> **Exercise description**
The data below calls for an exact copy.

> **Provided material**
========================================

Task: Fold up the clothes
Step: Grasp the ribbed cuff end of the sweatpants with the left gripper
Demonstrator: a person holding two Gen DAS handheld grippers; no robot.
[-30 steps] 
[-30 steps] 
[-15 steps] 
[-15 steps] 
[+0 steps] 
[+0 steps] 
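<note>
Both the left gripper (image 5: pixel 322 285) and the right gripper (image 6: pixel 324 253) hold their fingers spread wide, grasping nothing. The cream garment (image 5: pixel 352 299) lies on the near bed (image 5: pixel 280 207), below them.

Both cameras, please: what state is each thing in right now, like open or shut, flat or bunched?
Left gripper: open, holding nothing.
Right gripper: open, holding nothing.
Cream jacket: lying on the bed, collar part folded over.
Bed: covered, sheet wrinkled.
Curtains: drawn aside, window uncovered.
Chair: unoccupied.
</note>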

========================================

> **Result of this exercise**
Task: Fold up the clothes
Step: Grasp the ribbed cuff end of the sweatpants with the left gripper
Demonstrator: a person holding two Gen DAS handheld grippers; no robot.
[-30 steps] 
[-30 steps] 
[-15 steps] 
[-15 steps] 
[+0 steps] 
[+0 steps] 
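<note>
Both the left gripper (image 5: pixel 322 285) and the right gripper (image 6: pixel 324 253) hold their fingers spread wide, grasping nothing. The cream garment (image 5: pixel 352 299) lies on the near bed (image 5: pixel 280 207), below them.

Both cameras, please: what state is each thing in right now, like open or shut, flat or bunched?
Left gripper: open, holding nothing.
Right gripper: open, holding nothing.
Cream jacket: lying on the bed, collar part folded over.
Bed: covered, sheet wrinkled.
Curtains: drawn aside, window uncovered.
Chair: unoccupied.
</note>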

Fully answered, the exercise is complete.